* What is being asked: Copy out each line from the start of the material below until the line with "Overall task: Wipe", that line included.

* Data extract:

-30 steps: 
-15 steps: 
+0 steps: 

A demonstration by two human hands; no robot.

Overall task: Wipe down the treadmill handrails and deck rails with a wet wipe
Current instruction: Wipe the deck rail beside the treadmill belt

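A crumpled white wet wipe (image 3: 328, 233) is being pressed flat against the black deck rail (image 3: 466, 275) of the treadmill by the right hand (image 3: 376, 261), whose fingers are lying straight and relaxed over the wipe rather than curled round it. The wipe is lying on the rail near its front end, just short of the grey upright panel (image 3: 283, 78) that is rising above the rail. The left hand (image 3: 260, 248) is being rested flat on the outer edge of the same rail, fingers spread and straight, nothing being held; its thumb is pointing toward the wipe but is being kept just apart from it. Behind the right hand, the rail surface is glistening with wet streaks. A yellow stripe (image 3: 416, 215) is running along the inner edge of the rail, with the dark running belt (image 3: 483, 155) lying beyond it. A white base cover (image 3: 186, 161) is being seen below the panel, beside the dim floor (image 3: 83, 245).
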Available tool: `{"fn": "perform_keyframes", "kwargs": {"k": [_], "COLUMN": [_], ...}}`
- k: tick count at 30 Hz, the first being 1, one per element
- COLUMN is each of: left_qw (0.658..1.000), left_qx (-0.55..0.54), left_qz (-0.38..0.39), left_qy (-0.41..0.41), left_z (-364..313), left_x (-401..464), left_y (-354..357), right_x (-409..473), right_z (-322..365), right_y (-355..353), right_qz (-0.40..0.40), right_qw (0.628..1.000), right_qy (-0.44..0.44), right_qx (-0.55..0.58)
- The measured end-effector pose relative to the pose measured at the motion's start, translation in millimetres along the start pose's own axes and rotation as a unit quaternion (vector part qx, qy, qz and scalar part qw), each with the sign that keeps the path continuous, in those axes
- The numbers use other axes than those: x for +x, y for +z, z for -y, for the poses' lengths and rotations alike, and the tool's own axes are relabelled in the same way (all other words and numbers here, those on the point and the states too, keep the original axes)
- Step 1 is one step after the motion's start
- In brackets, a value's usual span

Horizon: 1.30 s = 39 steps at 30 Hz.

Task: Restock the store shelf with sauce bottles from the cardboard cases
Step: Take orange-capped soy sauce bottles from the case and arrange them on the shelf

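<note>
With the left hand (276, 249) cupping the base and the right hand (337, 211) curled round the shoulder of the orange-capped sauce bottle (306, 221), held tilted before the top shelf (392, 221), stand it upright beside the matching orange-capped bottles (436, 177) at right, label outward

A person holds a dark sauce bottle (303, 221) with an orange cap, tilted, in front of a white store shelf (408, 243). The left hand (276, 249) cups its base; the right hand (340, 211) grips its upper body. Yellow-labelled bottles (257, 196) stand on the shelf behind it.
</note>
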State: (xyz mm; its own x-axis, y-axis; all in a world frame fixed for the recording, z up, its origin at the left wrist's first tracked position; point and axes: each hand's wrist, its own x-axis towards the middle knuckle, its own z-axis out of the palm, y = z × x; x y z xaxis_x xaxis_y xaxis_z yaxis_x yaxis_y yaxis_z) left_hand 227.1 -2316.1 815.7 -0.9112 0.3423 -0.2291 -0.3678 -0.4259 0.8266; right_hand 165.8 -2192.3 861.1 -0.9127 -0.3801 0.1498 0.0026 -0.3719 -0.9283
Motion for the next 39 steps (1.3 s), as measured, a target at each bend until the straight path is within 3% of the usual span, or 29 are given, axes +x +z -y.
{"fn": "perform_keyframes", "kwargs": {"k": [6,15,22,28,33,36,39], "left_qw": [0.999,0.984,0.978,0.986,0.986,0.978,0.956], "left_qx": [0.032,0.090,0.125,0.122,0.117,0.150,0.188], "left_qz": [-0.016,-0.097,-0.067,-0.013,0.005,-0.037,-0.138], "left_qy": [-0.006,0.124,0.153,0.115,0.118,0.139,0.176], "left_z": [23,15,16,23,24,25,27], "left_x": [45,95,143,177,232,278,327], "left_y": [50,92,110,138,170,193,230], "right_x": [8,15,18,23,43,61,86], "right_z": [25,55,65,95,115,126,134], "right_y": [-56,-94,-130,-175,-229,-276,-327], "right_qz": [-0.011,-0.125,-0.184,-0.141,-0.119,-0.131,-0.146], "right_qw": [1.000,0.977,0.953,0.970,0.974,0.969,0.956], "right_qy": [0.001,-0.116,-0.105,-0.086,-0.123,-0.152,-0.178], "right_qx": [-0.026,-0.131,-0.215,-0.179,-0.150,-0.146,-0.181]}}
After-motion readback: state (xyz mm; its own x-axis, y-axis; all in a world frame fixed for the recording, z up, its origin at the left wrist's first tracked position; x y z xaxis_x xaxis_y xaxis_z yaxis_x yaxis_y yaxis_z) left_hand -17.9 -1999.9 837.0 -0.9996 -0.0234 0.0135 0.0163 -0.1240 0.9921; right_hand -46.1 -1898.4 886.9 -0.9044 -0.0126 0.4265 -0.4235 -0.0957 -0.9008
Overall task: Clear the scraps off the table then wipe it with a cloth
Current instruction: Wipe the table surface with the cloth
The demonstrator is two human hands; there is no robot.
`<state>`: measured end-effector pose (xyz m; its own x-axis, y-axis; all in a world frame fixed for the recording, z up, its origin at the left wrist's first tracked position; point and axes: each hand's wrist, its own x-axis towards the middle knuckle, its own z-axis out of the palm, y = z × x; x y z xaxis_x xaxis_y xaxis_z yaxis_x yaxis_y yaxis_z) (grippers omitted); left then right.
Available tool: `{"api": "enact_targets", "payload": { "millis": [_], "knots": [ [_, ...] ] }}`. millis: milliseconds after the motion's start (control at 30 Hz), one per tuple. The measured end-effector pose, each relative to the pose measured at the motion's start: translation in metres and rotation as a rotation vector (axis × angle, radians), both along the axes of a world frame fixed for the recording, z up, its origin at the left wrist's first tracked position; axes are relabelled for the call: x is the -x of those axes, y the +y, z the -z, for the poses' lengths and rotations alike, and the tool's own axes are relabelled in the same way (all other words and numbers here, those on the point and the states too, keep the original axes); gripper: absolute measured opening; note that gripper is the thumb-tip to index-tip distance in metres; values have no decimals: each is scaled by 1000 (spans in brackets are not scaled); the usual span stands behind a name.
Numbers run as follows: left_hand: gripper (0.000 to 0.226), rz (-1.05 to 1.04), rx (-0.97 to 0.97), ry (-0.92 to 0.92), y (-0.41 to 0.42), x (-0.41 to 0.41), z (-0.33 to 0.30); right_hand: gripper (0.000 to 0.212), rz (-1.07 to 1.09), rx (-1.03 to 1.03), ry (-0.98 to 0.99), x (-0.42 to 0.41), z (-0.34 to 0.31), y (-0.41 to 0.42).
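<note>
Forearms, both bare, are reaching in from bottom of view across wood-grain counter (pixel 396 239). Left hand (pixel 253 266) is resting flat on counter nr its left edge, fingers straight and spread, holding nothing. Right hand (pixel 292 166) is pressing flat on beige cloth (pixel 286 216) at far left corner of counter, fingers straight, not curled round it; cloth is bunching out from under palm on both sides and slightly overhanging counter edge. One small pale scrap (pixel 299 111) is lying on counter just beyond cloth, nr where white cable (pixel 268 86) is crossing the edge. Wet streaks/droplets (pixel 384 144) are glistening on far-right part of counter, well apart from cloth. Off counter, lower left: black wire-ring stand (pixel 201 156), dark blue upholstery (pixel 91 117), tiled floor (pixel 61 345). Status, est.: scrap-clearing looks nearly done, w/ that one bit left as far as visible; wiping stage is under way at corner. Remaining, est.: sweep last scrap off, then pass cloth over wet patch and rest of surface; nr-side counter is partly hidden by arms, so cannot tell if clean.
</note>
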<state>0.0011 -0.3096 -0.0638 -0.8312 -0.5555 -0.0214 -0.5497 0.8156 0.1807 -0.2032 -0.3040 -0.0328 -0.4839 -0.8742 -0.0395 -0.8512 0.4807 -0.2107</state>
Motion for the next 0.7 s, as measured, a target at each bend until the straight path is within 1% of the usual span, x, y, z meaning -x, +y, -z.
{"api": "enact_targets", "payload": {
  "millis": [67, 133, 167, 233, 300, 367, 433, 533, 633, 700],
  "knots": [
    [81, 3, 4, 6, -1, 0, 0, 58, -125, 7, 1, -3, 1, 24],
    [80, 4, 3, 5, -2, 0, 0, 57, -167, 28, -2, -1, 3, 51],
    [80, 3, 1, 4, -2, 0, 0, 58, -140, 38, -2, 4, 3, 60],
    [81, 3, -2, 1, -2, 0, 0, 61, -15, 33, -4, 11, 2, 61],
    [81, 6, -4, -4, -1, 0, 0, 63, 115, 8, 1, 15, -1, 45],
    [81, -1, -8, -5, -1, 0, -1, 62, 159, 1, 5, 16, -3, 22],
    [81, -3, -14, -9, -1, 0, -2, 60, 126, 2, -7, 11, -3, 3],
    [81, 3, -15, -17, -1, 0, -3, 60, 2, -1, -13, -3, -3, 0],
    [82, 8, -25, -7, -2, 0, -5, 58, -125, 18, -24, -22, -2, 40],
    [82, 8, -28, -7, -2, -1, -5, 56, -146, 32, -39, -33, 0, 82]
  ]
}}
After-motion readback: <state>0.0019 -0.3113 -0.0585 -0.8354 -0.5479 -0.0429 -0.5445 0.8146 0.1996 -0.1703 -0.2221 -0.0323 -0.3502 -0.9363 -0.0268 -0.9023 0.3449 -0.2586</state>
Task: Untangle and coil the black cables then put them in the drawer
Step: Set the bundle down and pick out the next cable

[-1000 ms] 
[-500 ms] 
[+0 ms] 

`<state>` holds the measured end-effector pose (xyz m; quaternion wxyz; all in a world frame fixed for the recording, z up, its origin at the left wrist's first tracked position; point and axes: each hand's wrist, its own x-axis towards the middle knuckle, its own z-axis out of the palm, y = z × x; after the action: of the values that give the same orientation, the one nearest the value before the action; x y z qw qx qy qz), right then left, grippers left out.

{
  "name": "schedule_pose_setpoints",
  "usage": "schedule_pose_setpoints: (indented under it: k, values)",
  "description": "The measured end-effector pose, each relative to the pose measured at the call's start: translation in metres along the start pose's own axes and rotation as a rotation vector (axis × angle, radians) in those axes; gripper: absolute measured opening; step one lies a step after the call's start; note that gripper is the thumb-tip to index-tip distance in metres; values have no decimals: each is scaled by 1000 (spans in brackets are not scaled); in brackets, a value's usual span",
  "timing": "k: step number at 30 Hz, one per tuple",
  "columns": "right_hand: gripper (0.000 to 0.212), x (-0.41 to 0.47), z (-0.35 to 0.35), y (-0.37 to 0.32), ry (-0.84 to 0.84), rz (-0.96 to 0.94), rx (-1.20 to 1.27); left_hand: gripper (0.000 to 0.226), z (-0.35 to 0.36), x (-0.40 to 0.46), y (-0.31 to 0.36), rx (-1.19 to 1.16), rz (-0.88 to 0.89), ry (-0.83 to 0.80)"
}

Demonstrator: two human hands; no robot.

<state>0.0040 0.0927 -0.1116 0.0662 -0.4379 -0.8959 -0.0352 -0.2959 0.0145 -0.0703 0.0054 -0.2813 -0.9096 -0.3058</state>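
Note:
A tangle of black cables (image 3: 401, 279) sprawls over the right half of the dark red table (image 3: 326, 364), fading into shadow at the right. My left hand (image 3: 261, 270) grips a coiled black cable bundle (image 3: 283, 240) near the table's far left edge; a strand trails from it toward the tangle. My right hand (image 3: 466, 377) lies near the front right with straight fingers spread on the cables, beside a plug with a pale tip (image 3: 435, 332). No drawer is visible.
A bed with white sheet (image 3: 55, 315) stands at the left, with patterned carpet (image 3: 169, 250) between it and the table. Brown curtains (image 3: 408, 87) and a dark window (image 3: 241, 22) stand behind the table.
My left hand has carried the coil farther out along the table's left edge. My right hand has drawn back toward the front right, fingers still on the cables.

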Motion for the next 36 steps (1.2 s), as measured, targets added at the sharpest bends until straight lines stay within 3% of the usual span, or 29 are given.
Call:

* Output for this exercise:
-30 steps: 
-15 steps: 
+0 steps: 

A demonstration by two human hands; no robot.

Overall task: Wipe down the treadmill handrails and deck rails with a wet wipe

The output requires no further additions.